No primeiro ano em Itália, Quintero fez o papel que lhe estava incumbido, mas os dois golos em 22 partidas não foram suficientes para impedir a descida do Pescara para a II Divisão italiana. “Ele sentiu muitas dificuldades na adaptação à Itália, porque lá tinha de acompanhar as duas fases de jogo: ofensiva e defensiva”, confessaria o colega de equipa Lucas Chiaretti à ESPN, numa altura em que já se noticiava o interesse do FC Porto no jogador. Após a primeira temporada no Velho Continente, o foco estava virado para o Mundial onde as boas exibições na fase de grupos valeram comparações com Maradona e Messi. O golo mais bonito da competição saiu dos pés do colombiano que, semanas após o Mundial sub-20, assinava contrato com os “dragões”.

O “craque” que não vingou na Invicta

“Acho que as pessoas do FC Porto tiveram pouca paciência com ele”, confessa ao PÚBLICO Gonçalo Paciência, jogador do Eintracht Frankfurt e antigo companheiro de equipa do colombiano nos “dragões”. Segundo o avançado, Quintero era dos jogadores mais descontraídos do plantel portista, não deixando qualquer dúvida sobre o potencial que, na final da Libertadores, fez a diferença: “Sempre toda a gente acreditou que o Quintero era um craque. Tinha uma qualidade fora da média e um pé esquerdo maravilhoso.”

A nível pessoal, o internacional colombiano era dos mais simpáticos, razão pela qual o filho de Domingos Paciência — um histórico dos “dragões” — ainda mantém uma forte relação de amizade com o jogador do River Plate: “Ele era muito extrovertido, estava sempre pronto para a brincadeira. Às vezes até demais [risos]. Este golo pode dar-lhe mais projecção. Espero que tenha a oportunidade de jogar por um clube ainda maior.”

O desencontro com o futebol

Treinado por três diferentes técnicos na Invicta — Paulo Fonseca, Luís Castro e Julen Lopetegui —, entre 2013 e 2015, o esquerdino nunca se conseguiu afirmar no plantel “azul-e-branco”. Seguiram-se três empréstimos para o Rennes, de França, o Independiente de Medellín, da Colômbia e, em Janeiro de 2018, para o River Plate.

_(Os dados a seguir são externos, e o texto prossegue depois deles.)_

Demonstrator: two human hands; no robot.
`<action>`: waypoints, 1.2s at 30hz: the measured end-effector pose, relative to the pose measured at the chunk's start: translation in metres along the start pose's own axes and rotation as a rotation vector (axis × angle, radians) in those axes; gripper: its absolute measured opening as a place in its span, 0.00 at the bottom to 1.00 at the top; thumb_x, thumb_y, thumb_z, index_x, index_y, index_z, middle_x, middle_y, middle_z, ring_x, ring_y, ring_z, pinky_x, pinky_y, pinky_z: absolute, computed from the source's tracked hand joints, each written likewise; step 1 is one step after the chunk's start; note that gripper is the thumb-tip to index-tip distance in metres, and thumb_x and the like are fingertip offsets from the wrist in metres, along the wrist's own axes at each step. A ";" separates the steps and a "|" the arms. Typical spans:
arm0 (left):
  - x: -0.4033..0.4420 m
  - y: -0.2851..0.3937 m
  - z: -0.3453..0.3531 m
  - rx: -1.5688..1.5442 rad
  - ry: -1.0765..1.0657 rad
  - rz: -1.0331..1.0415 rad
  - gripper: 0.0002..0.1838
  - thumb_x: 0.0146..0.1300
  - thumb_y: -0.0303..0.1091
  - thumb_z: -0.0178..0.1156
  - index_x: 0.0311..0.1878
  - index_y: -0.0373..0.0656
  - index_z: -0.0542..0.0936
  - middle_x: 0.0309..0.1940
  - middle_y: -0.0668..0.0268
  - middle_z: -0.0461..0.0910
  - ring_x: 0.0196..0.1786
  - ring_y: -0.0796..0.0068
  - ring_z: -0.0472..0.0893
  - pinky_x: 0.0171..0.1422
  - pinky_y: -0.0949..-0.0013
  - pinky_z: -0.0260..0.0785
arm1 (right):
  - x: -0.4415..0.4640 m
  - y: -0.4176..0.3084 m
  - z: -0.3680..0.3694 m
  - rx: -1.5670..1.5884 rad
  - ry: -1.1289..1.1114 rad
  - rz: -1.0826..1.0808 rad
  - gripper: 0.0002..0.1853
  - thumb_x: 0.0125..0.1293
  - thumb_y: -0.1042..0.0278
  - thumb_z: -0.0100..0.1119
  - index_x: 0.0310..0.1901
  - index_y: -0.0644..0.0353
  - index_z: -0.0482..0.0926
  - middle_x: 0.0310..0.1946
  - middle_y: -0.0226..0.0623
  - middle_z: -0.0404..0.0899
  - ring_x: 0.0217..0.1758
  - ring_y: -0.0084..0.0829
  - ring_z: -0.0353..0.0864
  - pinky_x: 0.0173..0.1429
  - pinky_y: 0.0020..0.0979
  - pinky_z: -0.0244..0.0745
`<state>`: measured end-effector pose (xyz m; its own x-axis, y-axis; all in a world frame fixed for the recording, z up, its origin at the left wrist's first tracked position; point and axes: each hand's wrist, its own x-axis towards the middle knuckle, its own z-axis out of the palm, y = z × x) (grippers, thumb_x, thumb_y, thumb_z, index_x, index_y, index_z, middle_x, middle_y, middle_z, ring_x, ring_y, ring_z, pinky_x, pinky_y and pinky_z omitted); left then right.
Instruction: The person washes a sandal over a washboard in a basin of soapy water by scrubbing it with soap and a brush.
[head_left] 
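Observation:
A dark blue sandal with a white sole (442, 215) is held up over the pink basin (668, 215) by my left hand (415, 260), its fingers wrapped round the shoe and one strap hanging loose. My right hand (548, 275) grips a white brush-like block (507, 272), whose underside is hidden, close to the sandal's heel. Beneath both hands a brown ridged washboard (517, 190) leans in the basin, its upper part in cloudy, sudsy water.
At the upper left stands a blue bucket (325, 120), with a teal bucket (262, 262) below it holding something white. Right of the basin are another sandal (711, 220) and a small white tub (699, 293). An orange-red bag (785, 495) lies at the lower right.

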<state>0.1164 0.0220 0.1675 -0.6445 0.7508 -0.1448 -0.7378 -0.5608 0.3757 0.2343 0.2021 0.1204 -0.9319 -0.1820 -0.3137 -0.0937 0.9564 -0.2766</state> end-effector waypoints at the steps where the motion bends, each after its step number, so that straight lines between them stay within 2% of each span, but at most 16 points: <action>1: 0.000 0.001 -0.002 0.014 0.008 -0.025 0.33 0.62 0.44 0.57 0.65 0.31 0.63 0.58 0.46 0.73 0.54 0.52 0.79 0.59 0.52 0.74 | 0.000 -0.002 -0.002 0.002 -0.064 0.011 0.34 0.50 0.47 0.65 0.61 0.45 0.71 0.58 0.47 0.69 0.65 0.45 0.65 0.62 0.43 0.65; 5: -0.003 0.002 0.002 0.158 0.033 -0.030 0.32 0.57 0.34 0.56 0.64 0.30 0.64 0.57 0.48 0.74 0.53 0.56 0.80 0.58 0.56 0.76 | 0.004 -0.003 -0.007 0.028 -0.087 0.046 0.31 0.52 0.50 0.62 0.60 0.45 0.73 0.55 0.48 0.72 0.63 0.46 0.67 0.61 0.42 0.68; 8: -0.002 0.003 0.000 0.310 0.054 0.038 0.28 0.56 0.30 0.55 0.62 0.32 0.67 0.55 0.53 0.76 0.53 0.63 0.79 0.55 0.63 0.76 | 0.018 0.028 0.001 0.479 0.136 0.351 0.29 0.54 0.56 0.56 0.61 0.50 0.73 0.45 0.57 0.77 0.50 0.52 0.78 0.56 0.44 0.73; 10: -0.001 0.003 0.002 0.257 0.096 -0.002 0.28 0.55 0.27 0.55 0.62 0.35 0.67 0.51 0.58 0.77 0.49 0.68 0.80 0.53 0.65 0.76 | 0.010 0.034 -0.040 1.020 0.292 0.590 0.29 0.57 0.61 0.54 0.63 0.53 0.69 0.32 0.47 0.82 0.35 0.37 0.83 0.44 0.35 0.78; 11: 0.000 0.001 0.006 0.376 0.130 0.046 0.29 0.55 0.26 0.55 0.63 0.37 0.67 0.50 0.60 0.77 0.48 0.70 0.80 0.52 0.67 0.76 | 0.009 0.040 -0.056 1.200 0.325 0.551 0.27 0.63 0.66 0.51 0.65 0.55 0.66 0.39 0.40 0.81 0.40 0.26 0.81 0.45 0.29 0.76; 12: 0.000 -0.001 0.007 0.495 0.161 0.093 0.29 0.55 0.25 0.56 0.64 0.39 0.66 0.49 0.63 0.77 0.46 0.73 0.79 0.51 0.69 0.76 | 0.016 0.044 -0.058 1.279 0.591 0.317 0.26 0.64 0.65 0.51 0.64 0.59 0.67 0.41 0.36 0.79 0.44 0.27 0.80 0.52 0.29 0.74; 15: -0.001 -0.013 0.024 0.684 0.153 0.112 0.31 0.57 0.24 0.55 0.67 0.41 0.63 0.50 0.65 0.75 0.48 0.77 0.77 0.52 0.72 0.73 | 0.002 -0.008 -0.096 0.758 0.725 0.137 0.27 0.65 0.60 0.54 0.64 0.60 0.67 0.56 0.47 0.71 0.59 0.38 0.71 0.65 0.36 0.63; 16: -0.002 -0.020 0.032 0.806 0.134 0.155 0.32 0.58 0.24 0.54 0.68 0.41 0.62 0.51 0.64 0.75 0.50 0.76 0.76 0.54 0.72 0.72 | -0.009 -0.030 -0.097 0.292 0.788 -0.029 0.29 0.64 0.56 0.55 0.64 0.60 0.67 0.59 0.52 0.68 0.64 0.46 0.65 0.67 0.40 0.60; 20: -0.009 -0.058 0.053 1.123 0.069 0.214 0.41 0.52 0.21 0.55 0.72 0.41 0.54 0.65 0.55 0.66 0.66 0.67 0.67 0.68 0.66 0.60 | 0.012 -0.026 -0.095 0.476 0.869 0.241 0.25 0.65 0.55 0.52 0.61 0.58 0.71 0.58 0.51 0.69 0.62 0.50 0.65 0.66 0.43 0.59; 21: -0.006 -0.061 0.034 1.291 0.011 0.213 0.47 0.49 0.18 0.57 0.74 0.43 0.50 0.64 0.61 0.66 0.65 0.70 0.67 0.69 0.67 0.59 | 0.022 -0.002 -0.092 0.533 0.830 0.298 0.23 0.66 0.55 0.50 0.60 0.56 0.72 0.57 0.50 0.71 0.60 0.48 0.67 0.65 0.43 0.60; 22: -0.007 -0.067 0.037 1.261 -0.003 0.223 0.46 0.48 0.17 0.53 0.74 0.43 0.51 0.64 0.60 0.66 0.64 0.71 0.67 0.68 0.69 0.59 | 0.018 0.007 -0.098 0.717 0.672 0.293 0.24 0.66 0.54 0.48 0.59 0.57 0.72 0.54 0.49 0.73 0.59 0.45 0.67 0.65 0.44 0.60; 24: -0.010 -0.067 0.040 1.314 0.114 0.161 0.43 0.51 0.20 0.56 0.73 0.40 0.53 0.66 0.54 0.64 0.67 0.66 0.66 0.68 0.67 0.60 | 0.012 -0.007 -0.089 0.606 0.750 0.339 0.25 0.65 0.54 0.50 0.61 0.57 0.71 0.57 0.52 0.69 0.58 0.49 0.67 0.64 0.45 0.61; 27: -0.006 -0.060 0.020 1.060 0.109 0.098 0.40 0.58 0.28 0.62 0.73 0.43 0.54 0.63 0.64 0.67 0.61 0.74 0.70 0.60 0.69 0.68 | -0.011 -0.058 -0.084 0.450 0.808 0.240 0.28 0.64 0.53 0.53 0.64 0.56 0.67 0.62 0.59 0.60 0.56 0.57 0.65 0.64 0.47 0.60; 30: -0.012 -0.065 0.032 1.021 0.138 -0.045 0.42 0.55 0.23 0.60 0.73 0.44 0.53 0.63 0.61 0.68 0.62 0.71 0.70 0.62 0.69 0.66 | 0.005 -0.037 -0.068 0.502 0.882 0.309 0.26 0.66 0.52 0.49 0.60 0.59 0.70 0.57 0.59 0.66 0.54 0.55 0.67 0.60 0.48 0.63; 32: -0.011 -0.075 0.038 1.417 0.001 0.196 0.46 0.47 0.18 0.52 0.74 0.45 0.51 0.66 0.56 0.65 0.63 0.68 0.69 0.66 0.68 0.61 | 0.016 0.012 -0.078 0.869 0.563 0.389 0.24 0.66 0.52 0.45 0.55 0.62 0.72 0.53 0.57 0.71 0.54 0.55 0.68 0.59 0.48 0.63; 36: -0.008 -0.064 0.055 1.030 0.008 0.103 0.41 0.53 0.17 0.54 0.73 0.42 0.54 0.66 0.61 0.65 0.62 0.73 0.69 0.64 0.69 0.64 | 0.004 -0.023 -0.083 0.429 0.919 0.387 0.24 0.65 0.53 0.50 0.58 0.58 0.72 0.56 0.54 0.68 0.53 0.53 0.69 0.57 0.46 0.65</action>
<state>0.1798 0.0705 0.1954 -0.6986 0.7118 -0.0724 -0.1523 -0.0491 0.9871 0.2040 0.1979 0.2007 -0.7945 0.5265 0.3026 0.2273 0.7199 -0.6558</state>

Os sucessivos empréstimos causaram mossa em Juan Quintero, que sentiu esfriar uma paixão que o acompanhava desde os primeiros passos. “Passaram coisas que me deixaram muito triste”, acabaria por confessar aos órgãos de comunicação colombianos, em 2017, aquando da segunda passagem pelo Independiente. As saídas à noite e as incursões pelo mundo da música foram o combustível que alimentou as críticas contra o empréstimo ao River Plate.

Essas críticas, porém, foram silenciadas de forma perene naquele remate que fez baloiçar as redes defendidas por Esteban Andrada. Seguramente, o golo terá o condão de reacender a paixão do colombiano pelo jogo que lhe corre nas veias e que, no futuro, o poderá trazer de volta à Europa.

FC Porto aguarda decisão de River Plate

No papel, Quintero ainda é “dragão”. Emprestado pelo FC Porto ao clube de Buenos Aires em Janeiro de 2018, o River Plate tem até 31 de Dezembro para decidir se accionará a opção de compra, cifrada em 3,25 milhões de euros. O presidente dos “millonarios”, Rodolfo D'Onofrio, já garantiu que o clube segurará Quintero mas, até agora, o negócio ainda não foi concluído. Fala-se, também, de uma potencial revenda do internacional colombiano a um clube com maior poderio financeiro. A cláusula de rescisão encontra-se, actualmente, fixada nos 25 milhões de euros.